As my darling Anomalous Thracian says, “Nothing exists independent of anything else, not because of some philosophical monistic sense of collective one-ness, but specifically because of the diverse many-ness of all… intersecting and networking through complex systems of relation.” The key here is networking – we impact and are impacted by the larger systems in which we are networked. Sometimes those larger systems include gods, and it is on us to actively participate in devotional practices, in working harmoniously, possibly in participating in religious structures in partnership with our beloved gods. But sometimes the specific larger system in question IS a god. And for me, this is where my mediumship lands.
When I am participating in relationship with my gods, it is important that I bring as much of my unique individual embodied self to the table as I can. I want to be my all, I want to give my all, and therefore I want to have access to my full self so that I can best participate in the relationship. But I don’t stand alone from my gods. As a medium and priest, sometimes I function in part as one of the faces of my gods. But the only way I can cleanly and appropriately do this is by sometimes letting go of my singular sense of self – I do not talk for the gods but sometimes the gods talk through me. If I insert myself into the conversation, allowing my individuated sense of self, my personal opinions and beliefs to bleed over into the dialogue, I am behaving unethically. There is a subtle but crucial nuance here. So in order to cleanly perform in my duties as a medium, I need to be able to expand outward, allowing my individual identity to be subsumed by the larger identity, and feel myself connected in a cellular way to my gods.

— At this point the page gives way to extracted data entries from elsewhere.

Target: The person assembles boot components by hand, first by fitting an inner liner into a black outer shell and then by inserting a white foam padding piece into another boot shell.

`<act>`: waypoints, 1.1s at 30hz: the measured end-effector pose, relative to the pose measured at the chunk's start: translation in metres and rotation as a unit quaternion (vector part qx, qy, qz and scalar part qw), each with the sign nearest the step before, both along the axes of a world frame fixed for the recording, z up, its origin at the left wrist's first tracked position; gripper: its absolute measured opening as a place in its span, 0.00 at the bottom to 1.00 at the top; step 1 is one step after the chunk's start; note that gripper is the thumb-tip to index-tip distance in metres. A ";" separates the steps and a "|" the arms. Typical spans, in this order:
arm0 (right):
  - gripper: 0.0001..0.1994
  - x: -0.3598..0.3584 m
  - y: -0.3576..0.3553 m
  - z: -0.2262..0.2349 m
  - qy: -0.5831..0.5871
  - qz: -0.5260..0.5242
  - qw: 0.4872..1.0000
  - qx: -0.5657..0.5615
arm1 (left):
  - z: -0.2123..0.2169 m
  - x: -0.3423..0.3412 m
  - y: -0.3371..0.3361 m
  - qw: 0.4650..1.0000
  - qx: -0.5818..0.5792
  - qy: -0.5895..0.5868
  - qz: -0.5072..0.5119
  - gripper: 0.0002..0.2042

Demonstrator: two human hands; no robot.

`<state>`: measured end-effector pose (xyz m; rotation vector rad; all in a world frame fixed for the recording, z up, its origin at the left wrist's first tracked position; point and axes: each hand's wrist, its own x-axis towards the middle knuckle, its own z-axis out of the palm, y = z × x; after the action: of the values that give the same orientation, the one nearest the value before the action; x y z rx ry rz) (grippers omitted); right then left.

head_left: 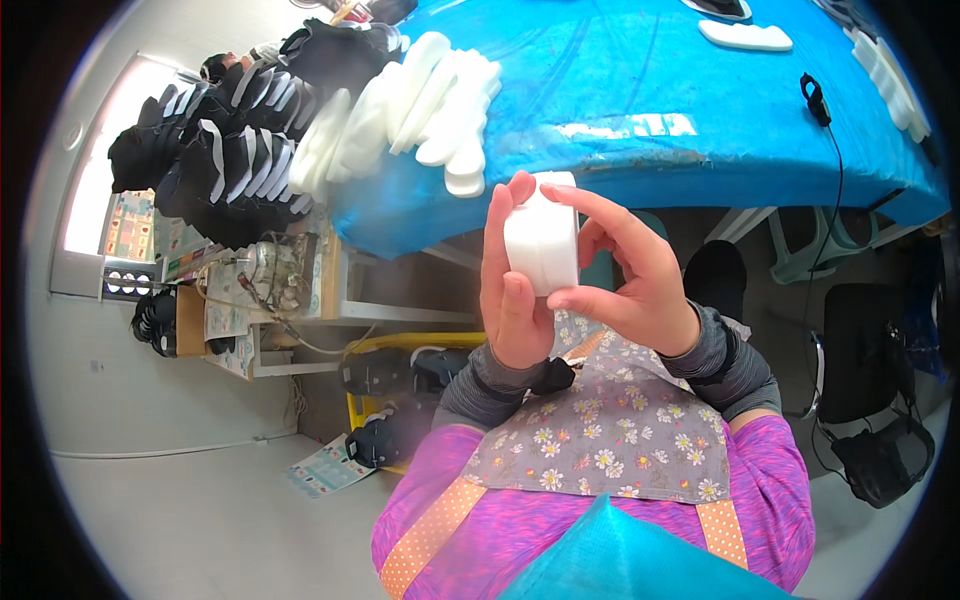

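A thick white foam piece (541,243), folded or stacked, is held up in front of me between both hands. My left hand (510,290) grips its left side with the thumb across the lower front. My right hand (630,275) pinches it from the right, with the forefinger over its top edge and the thumb under its bottom. Both hands hover just in front of the near edge of a table with a blue cover (640,110). Grey sleeves cover both wrists.
A row of white foam shoe-sole pieces (420,110) leans at the table's left end, beside a heap of black shoe uppers (225,150). More white pieces (745,37) lie at the far side. A black cable (830,130) crosses the table's right. A yellow crate (400,385) sits on the floor.
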<state>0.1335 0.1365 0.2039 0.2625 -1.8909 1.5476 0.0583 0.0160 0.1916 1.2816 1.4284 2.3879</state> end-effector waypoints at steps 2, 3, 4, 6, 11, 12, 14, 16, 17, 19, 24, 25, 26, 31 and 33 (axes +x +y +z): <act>0.39 -0.001 0.001 -0.001 0.002 -0.005 1.000 -0.007 | 0.000 0.000 0.000 1.000 0.006 -0.008 -0.010 0.37; 0.38 -0.001 0.002 -0.002 0.004 -0.006 1.000 0.003 | 0.000 0.001 0.001 1.000 0.005 -0.008 -0.010 0.37; 0.38 -0.001 0.003 -0.002 0.005 -0.008 1.000 0.012 | 0.000 0.001 0.001 1.000 -0.001 -0.007 -0.011 0.37; 0.38 -0.002 0.003 -0.003 0.006 -0.007 1.000 0.012 | 0.000 0.002 0.002 1.000 -0.007 -0.007 -0.012 0.37; 0.37 -0.003 0.004 -0.007 0.012 -0.011 1.000 0.017 | -0.001 0.002 0.006 1.000 -0.006 -0.006 -0.016 0.37; 0.37 -0.003 0.004 -0.006 0.012 -0.005 1.000 0.017 | -0.001 0.003 0.007 1.000 -0.006 -0.007 -0.017 0.37; 0.37 -0.001 0.005 -0.006 0.010 -0.002 1.000 0.018 | 0.000 0.008 0.010 0.999 -0.030 -0.026 -0.001 0.41; 0.36 -0.003 0.004 -0.007 -0.020 0.002 1.000 0.001 | -0.009 0.003 0.015 1.000 0.002 -0.005 -0.028 0.44; 0.36 -0.004 0.004 -0.009 -0.023 0.002 1.000 0.001 | -0.015 0.000 0.017 0.998 0.034 0.016 -0.056 0.47; 0.37 -0.009 0.011 -0.013 -0.014 -0.053 0.996 0.071 | -0.029 -0.011 0.022 0.987 -0.052 0.139 0.053 0.51; 0.33 -0.017 0.025 -0.029 -0.029 -0.086 0.996 0.008 | -0.046 -0.026 0.043 0.975 -0.136 0.171 0.030 0.55; 0.31 -0.020 0.031 -0.036 -0.068 -0.070 0.994 -0.049 | -0.045 -0.020 0.054 0.990 -0.080 0.115 0.008 0.53; 0.30 -0.022 0.038 -0.041 -0.107 -0.053 0.987 -0.105 | -0.046 -0.027 0.058 0.991 -0.074 0.115 0.004 0.53; 0.24 -0.030 0.075 -0.070 -0.145 -0.068 0.977 -0.143 | -0.061 -0.078 0.062 0.973 -0.129 0.182 -0.059 0.50; 0.24 -0.034 0.109 -0.086 -0.176 -0.084 0.974 -0.112 | -0.064 -0.108 0.072 0.972 -0.127 0.199 -0.011 0.43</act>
<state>0.0995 0.2457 0.1175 -0.2846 -1.9147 1.7574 -0.0496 0.0879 0.1272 1.7561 1.7363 1.9206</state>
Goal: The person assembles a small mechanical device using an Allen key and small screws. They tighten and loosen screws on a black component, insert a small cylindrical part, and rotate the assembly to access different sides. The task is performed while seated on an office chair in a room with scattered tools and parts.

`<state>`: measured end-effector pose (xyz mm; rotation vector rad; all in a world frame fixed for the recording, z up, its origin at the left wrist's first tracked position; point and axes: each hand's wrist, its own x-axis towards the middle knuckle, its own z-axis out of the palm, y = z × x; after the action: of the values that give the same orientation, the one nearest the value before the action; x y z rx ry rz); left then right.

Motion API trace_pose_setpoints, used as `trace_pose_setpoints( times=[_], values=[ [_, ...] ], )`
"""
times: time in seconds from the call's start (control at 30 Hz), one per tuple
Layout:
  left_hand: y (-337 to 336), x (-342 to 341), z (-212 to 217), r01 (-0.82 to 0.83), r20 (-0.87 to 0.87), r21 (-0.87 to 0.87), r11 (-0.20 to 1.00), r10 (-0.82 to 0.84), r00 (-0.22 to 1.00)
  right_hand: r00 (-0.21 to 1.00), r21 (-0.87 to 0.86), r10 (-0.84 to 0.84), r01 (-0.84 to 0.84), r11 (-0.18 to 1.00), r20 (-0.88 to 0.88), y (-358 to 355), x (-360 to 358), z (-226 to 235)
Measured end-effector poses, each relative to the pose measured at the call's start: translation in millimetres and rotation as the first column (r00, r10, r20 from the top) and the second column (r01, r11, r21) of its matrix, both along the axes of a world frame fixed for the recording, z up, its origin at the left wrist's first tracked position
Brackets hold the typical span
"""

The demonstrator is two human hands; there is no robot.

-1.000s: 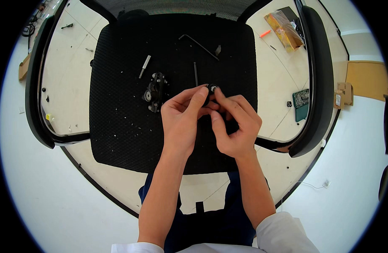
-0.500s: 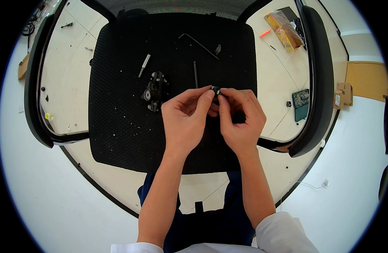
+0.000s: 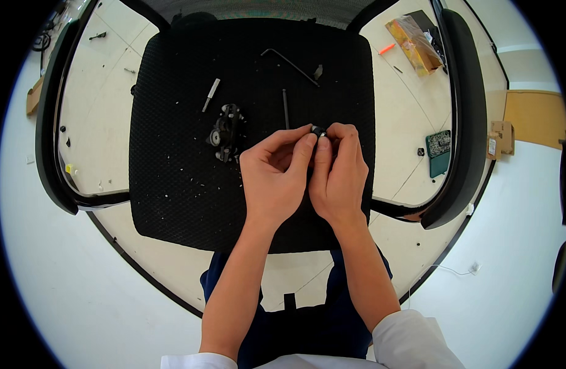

Relationships are personal, intimate. While reason and intellect may play a role in how we choose to engage, participation is what shapes relationships. You don’t need to be clergy, or a scholar, or a medium, or an oracle, or any other kind of spiritual or religious specialist to show up and participate in relationship with the gods, with other polytheists, with our ancestors or with the land. And to me, this is the true heart of the kind of polytheism in which I engage – interconnected, complex and intimate.
Odin was my first breath, and owns my last. He is the wild wind, the insatiable hunger for wisdom and experience. He is beserker rage, instigation and poetry. He is inspiration and strategy, treachery and seduction, generosity and victory. He gathers the glorious dead into armies to fight back the powers of entropy and chaos. He is my love and my darkness, and I am one of his many hands in this world. All hail Odin, who rides the night sky shrieking.